Georgina Barbarossa: melodías de noches sagradas
Son dos muñequitos con música adentro; con esas canciones de cuna, que todavía suenan, la actriz dormía a sus hijos cuando eran pequeños
Una de las primeras cosas que Georgina Barbarossa les dio a sus hijos fue la música. Tenía que hacer reposo para no perder el embarazo y todo lo que hacía era rezar y escuchar Radio Clásica, mechada con los Beatles y Pink Floyd. Cada tanto, apoyaba la radio sobre su panza. Cuando sus hijos nacieron, colgó de la cabecera de las cunas dos muñecos de plástico, con cajitas de música adentro. En la de Juan, un elefante celeste; en la de Tomás, un pajarito rojo. Hoy los mellizos tienen casi 30 años, pero ella tira del piolín de estos muñecos y vuelven a sonar las melodías de Mary had a Little Lamb y Lullaby, de Brahms. Tal como en las noches en que acunaba a sus hijos dedicándoles, a cada uno, una de sus manos y toda su paciencia.
Para dormirlos así, Georgina tuvo que conseguir, además de los muñecos, una casa donde vivir y tiempo para darles. No resultó fácil. Acababa de volver de Florianópolis junto a su marido, Miguel El Vasco Lecuna. Habían dejado sus ahorros en un negocio fallido y debían volver a empezar con lo puesto. Eso incluía el embarazo, aunque aún no lo supieran. Cuando se enteraron, ella se obstinó en conseguir casa en lo que hoy es Palermo Hollywood. Un año antes había grabado allí unos exteriores de Juana va con Carlos Carella y Pepe Novoa, y quedó enamorada de las calles adoquinadas del barrio, donde la gente tomaba mate mientras pasaban carros tirados por caballos. “Cuando tenga hijos quiero vivir aquí, para que puedan jugar en la vereda”, pensó. Lo que nunca pensó es que esos hijos llegarían juntos.
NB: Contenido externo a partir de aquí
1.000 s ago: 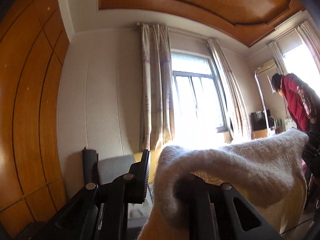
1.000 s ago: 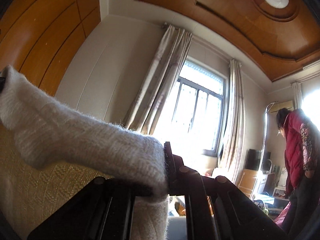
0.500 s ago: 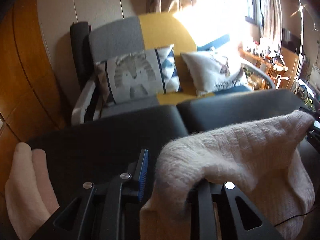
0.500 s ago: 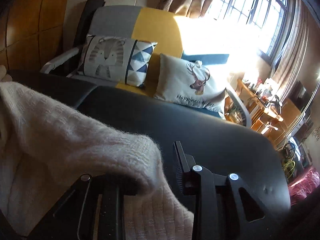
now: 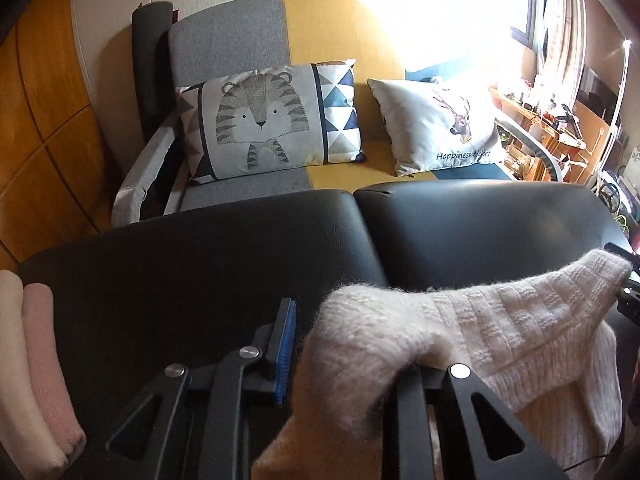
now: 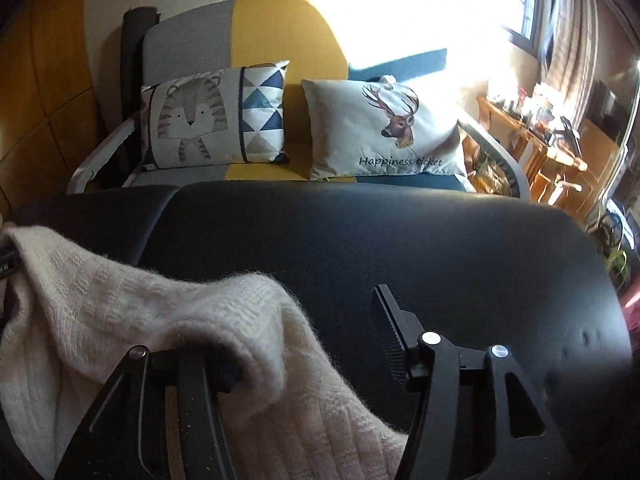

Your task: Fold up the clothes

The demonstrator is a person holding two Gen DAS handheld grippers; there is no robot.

De eso se enteró al quinto mes. Recuerda la fecha de la ecografía como si se tratara de su propio nacimiento: 23 de julio de 1987.
–¿Es un varón? –quiso saber El Vasco.
–No –respondió ella–. Son dos.
Después, mientras se tocaba la panza, Georgina los presentaría así: un hijo bolche, el de la izquierda; y otro, el de la derecha, de la Ucedé.
Alquilaron casa en la calle Costa Rica, entre Bonpland y Carranza. Había sido taller mecánico y estaba deshabitada desde hacía años. “Era la casa de Los locos Adams. De tan abandonada, habían crecido plantas en la verja. «No te preocupes –le dije al Vasco–, yo la voy a dejar divina.» En la pared contra la que pusimos las cunas de los chicos pegué una gomaespuma y, sobre eso, una lona a rayas. Quedó muy bien.”
Juan y Tomás nacieron el 4 de noviembre. Para entonces, Georgina había puesto en suspenso sus proyectos de teatro y televisión. Ella misma llamó a Héctor Alterio, coprotagonista de El búho y la gatita, obra de Bill Manhoff que, con dirección de Víctor García Peralta, estrenaría al año siguiente en el Regina. También habló con Gustavo Yankelevich, por los bolos que estaba haciendo en Mesa de noticias. Los dos le dijeron que le diera prioridad al embarazo y los primeros meses de crianza.
Cuando la obra se estrenó, volvía del teatro a su casa corriendo, para darles la teta a sus hijos. Los amamantaba pintada como una puerta, más cerca de la prostituta Dolly, su personaje en El búho y la gatita, que de la madre que los chicos conocían. “Con esa obra compré el termotanque y más estufas para esa casa tipo chorizo, de habitaciones enormes.” Al año siguiente no hizo teatro. “La noche con los chicos era sagrada. Quería bañarlos, alimentarlos y dormirlos.”
De aquellas noches de las que Juan, hoy baterista, y Tomás, fotógrafo y chef, no tienen memoria, quedan estos dos muñecos. Fueron primero regalo de Susana, la mamá de Georgina. Fueron después compañía y arrullo que conduce al sueño. La música de una secreta intimidad. Hoy, liberados de su función, son otra cosa. Algo que resiste el paso del tiempo. Como las melodías que llevan dentro y vuelven a sonar una y otra vez cuando se tira de la cuerda.